* **INFORMATION PROVIDED**

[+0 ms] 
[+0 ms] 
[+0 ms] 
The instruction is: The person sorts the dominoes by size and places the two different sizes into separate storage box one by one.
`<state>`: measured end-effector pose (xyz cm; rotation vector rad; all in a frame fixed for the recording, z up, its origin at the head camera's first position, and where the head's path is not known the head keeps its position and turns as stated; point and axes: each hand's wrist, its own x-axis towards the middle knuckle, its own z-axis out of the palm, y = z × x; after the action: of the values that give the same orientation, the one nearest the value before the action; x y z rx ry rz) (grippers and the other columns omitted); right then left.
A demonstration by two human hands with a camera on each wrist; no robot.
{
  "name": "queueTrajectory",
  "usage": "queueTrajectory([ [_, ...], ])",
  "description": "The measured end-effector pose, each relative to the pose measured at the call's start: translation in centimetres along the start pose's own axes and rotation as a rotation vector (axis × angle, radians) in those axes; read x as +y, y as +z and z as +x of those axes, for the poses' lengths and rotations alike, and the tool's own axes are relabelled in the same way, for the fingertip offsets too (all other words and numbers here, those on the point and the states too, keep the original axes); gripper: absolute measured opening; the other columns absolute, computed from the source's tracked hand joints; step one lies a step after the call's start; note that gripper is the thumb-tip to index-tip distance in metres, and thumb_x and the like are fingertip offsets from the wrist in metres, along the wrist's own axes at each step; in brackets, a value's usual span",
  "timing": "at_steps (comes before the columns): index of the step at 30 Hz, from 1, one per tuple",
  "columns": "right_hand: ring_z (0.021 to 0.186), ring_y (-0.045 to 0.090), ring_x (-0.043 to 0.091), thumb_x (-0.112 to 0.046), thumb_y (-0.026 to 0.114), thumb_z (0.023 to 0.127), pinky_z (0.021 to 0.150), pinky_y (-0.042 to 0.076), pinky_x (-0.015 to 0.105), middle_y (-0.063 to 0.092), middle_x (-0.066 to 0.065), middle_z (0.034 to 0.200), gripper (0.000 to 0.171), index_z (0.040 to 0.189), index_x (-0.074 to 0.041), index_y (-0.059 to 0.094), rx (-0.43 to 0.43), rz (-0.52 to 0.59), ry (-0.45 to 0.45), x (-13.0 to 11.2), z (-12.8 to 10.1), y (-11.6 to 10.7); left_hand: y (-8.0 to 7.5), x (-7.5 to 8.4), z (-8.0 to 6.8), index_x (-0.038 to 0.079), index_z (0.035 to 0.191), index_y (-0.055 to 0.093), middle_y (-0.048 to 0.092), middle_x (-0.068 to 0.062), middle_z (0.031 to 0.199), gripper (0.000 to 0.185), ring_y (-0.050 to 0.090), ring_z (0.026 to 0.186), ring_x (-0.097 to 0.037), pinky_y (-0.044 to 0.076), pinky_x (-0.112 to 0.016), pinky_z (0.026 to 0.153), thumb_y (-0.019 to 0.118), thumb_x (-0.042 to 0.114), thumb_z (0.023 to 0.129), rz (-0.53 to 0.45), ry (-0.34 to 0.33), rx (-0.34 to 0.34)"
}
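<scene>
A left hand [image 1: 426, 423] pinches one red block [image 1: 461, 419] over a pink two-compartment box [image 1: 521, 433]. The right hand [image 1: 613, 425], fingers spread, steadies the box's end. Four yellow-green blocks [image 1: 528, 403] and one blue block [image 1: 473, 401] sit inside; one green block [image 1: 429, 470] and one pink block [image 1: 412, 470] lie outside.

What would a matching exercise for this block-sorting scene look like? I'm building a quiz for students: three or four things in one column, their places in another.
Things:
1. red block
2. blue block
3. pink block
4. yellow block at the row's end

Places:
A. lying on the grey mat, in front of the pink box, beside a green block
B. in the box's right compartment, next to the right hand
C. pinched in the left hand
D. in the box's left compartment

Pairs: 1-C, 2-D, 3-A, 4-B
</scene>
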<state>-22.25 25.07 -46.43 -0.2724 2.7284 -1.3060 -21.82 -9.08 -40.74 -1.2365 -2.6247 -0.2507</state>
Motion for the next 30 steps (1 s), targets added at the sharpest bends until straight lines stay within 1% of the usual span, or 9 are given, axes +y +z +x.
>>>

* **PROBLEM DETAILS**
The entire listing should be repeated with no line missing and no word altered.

* **SOLUTION TO THE EXERCISE**
[+0 ms] 
[+0 ms] 
[+0 ms] 
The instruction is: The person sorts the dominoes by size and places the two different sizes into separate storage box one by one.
`<state>`: measured end-effector pose (xyz cm; rotation vector rad; all in a frame fixed for the recording, z up, its origin at the head camera's first position, and where the head's path is not known the head keeps its position and turns as stated; point and axes: each hand's wrist, its own x-axis towards the middle knuckle, its own z-axis out of the palm, y = z × x; after the action: of the values that give the same orientation, the one nearest the value before the action; x y z rx ry rz) (grippers and the other columns omitted); right then left.
A demonstration by two human hands with a camera on each wrist; no robot.
{
  "name": "queueTrajectory",
  "usage": "queueTrajectory([ [_, ...], ])",
  "description": "The measured end-effector pose, each relative to the pose measured at the call's start: translation in centimetres along the start pose's own axes and rotation as a rotation vector (axis × angle, radians) in those axes; read x as +y, y as +z and z as +x of those axes, for the poses' lengths and rotations alike, and the tool's own axes are relabelled in the same way, for the fingertip offsets too (all other words and numbers here, those on the point and the states too, keep the original axes); gripper: absolute measured opening; the other columns absolute, computed from the source's tracked hand joints; step one lies a step after the call's start; note that gripper is the thumb-tip to index-tip distance in metres, and thumb_x and the like are fingertip offsets from the wrist in metres, along the wrist's own axes at each step; in brackets, a value's usual span",
  "timing": "at_steps (comes before the columns): index of the step at 30 Hz, from 1, one per tuple",
  "columns": "right_hand: ring_z (0.021 to 0.186), ring_y (-0.045 to 0.090), ring_x (-0.043 to 0.091), thumb_x (-0.112 to 0.046), thumb_y (-0.026 to 0.114), thumb_z (0.023 to 0.127), pinky_z (0.021 to 0.150), pinky_y (-0.042 to 0.076), pinky_x (-0.015 to 0.105), middle_y (-0.063 to 0.092), middle_x (-0.066 to 0.065), middle_z (0.034 to 0.200), gripper (0.000 to 0.171), index_z (0.040 to 0.189), index_x (-0.074 to 0.041), index_y (-0.059 to 0.094), rx (-0.43 to 0.43), rz (-0.52 to 0.59), ry (-0.45 to 0.45), x (-13.0 to 11.2), z (-12.8 to 10.1), y (-11.6 to 10.7); left_hand: y (-8.0 to 7.5), x (-7.5 to 8.4), z (-8.0 to 6.8), index_x (-0.038 to 0.079), index_z (0.035 to 0.191), index_y (-0.055 to 0.093), middle_y (-0.048 to 0.092), middle_x (-0.068 to 0.062), middle_z (0.031 to 0.199), gripper (0.000 to 0.185), ring_y (-0.050 to 0.090), ring_z (0.026 to 0.186), ring_x (-0.097 to 0.037), pinky_y (-0.044 to 0.076), pinky_x (-0.112 to 0.016), pinky_z (0.026 to 0.153), thumb_y (-0.019 to 0.118), thumb_x (-0.042 to 0.114), thumb_z (0.023 to 0.129), rz (-0.53 to 0.45), ry (-0.34 to 0.33), rx (-0.34 to 0.34)"
}
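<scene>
A left hand [image 1: 426, 423] pinches one red block [image 1: 461, 419] over a pink two-compartment box [image 1: 521, 433]. The right hand [image 1: 613, 425], fingers spread, steadies the box's end. Four yellow-green blocks [image 1: 528, 403] and one blue block [image 1: 473, 401] sit inside; one green block [image 1: 429, 470] and one pink block [image 1: 412, 470] lie outside.

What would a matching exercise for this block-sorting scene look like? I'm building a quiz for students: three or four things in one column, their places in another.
Things:
1. red block
2. blue block
3. pink block
4. yellow block at the row's end

Places:
A. lying on the grey mat, in front of the pink box, beside a green block
B. in the box's right compartment, next to the right hand
C. pinched in the left hand
D. in the box's left compartment

Pairs: 1-C, 2-D, 3-A, 4-B
</scene>
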<state>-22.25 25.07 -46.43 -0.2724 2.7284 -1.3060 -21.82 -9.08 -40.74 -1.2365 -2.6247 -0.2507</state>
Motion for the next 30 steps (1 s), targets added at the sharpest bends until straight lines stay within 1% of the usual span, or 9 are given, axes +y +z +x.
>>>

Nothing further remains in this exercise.